## Required work
Please, without any pictures, set down exactly the part of the listing below that opens with the line containing "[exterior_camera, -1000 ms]" and closes with the line containing "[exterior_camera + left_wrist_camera".

_ _ _ _ _

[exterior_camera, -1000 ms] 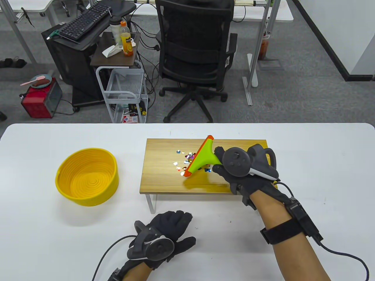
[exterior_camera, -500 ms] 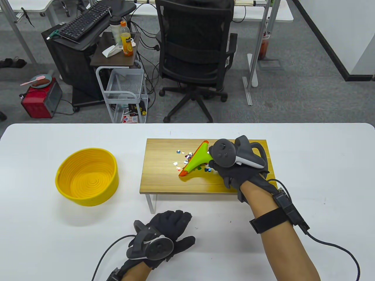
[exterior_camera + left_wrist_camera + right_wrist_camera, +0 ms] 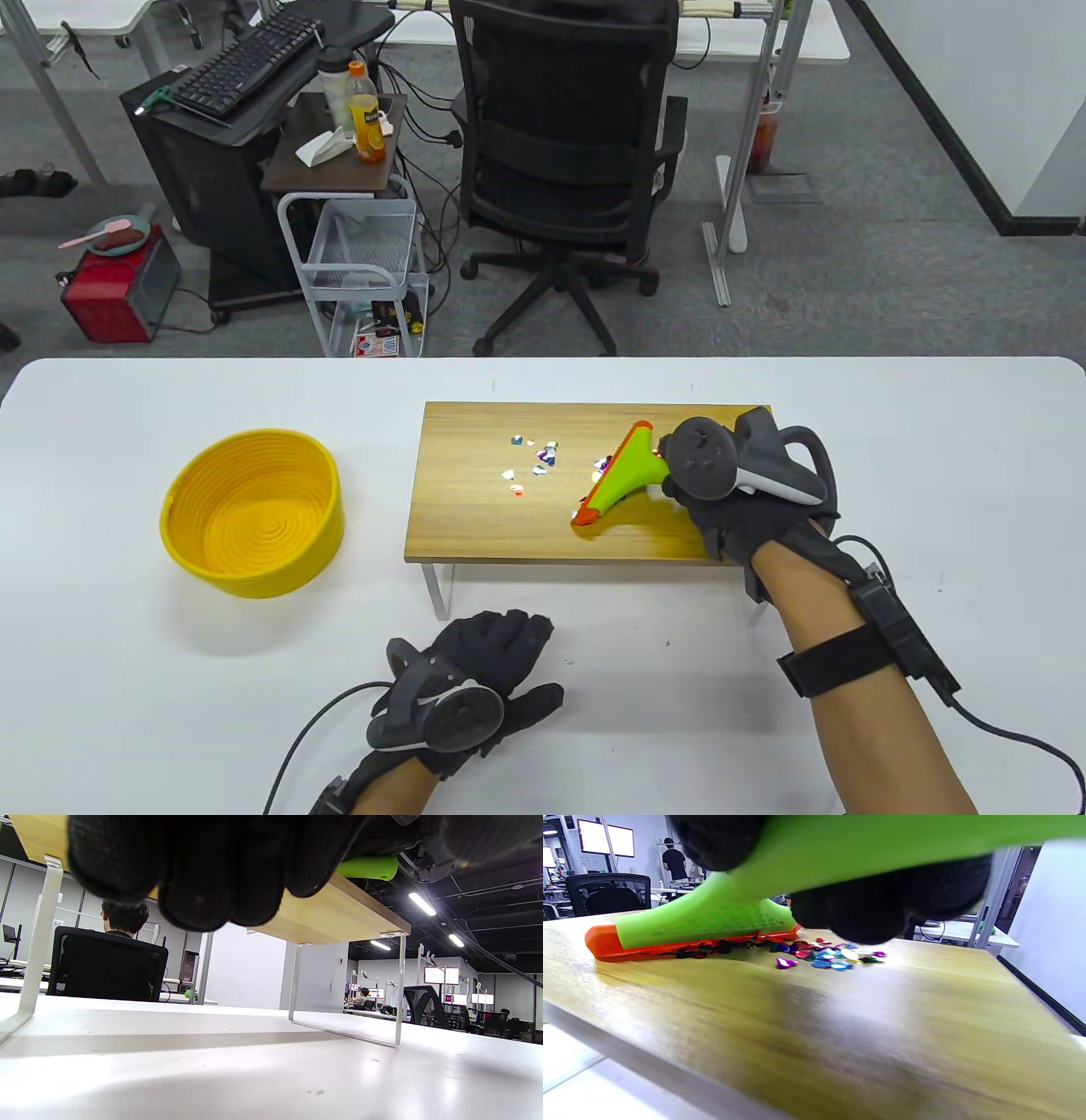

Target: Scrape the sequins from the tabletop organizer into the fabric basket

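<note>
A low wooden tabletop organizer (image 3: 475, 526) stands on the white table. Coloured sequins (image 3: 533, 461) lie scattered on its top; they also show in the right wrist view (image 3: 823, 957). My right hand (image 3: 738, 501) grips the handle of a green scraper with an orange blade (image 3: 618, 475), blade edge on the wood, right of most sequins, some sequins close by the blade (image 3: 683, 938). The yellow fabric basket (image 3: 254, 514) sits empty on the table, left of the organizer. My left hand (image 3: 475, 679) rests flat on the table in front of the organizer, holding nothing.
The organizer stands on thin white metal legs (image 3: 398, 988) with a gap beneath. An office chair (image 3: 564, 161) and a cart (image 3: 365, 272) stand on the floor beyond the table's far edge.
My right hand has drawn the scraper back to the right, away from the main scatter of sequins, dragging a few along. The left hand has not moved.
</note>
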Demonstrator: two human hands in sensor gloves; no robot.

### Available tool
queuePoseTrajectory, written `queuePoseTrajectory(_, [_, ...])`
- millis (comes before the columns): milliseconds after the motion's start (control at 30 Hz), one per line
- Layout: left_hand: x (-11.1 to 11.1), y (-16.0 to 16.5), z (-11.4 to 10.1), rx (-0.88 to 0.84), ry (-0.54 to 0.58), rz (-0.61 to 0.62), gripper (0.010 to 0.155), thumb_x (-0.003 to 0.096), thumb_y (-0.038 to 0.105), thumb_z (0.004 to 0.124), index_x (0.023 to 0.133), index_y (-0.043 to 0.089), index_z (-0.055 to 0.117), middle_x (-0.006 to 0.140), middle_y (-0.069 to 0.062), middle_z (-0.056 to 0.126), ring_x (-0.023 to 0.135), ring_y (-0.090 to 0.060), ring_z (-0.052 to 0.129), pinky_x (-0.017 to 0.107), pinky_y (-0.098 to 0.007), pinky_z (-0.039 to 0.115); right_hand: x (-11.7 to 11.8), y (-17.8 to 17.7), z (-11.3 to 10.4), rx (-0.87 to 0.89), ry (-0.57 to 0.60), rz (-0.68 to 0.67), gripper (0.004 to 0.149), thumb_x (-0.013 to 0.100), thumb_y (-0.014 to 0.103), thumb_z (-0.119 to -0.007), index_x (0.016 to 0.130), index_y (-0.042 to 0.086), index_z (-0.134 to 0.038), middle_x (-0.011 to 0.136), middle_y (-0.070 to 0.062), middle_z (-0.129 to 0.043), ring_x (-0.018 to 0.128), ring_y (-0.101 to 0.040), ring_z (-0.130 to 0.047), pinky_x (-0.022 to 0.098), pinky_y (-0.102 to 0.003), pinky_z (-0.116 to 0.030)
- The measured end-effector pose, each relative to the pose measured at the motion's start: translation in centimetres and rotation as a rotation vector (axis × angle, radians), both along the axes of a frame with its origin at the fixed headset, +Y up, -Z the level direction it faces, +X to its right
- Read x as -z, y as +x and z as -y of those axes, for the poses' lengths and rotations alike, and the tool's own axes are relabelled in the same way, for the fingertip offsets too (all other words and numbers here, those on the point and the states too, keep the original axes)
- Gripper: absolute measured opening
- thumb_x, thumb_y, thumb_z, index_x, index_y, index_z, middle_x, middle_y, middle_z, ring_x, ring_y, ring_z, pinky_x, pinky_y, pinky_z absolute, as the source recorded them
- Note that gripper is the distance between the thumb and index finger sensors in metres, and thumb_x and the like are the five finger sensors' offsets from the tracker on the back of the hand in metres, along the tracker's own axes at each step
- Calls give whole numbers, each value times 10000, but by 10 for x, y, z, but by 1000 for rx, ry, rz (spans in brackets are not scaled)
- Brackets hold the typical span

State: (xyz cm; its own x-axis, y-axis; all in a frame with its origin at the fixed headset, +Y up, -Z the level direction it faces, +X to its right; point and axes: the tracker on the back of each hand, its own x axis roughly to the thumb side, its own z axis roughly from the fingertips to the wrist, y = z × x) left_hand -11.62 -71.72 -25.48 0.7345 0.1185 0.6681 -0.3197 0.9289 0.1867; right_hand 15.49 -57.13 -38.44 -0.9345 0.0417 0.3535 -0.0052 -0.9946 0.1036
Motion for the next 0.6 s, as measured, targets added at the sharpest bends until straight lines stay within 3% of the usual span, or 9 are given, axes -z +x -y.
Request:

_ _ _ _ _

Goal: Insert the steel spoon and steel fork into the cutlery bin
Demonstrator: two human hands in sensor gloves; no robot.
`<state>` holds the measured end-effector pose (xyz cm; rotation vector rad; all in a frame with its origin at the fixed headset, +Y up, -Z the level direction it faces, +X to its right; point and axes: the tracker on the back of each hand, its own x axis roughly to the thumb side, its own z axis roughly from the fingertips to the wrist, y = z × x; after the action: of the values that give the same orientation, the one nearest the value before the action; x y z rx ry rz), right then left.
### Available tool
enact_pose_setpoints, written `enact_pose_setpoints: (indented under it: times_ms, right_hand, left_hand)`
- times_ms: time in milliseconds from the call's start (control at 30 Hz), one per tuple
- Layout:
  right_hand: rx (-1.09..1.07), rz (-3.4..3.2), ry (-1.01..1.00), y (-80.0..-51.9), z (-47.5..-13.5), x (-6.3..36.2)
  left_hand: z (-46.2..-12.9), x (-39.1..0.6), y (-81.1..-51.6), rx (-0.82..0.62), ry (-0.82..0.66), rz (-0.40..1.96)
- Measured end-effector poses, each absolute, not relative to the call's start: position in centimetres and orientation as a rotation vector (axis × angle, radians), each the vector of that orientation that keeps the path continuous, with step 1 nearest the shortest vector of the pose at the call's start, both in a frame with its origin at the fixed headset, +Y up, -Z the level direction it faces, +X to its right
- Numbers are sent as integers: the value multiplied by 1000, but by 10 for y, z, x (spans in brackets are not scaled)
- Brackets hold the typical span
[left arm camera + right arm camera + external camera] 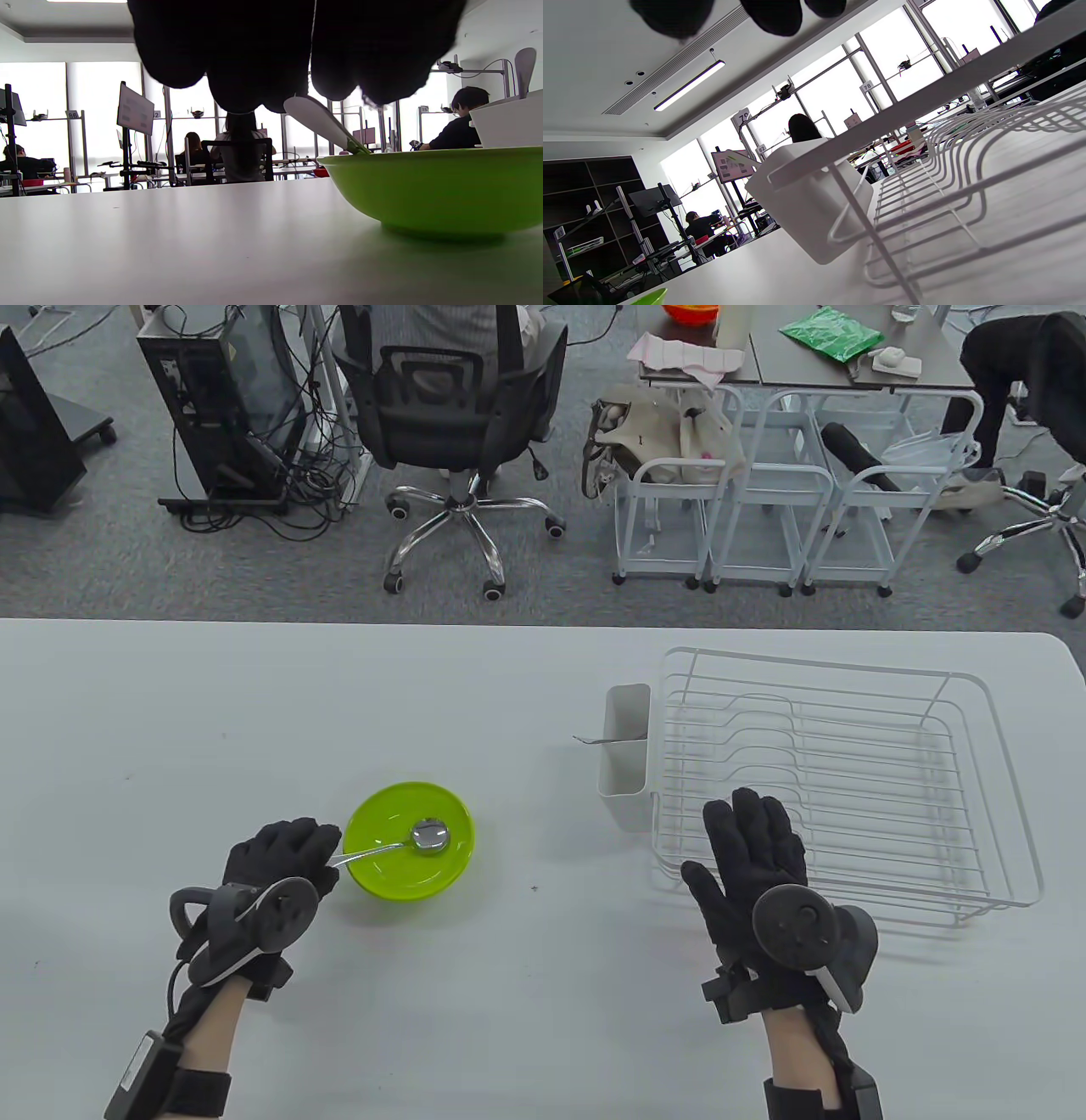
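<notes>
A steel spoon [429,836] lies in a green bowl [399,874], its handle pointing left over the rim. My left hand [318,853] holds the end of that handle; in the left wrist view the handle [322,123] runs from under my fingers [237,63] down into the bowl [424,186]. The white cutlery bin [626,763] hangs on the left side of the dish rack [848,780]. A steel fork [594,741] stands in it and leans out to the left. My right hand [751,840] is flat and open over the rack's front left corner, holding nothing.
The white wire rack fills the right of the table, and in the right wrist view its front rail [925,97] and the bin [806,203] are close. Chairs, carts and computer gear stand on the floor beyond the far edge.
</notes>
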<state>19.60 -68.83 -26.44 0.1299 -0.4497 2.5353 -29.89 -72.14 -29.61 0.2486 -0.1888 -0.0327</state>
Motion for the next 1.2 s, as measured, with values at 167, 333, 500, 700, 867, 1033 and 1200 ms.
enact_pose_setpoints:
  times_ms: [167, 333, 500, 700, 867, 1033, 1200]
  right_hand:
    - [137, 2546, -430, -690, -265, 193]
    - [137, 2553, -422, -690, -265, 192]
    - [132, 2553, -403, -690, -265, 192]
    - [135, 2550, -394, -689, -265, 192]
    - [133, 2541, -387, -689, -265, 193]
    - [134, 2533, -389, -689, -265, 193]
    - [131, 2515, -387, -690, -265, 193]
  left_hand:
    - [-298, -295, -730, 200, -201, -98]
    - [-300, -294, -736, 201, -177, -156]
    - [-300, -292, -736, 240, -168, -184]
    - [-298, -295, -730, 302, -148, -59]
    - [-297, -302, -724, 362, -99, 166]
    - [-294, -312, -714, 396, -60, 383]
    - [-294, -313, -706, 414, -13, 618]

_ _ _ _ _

## Response to this task
[exterior_camera, -1000 ms] 
[exterior_camera, -500 ms] 
[exterior_camera + left_wrist_camera + right_wrist_camera, +0 ms] 

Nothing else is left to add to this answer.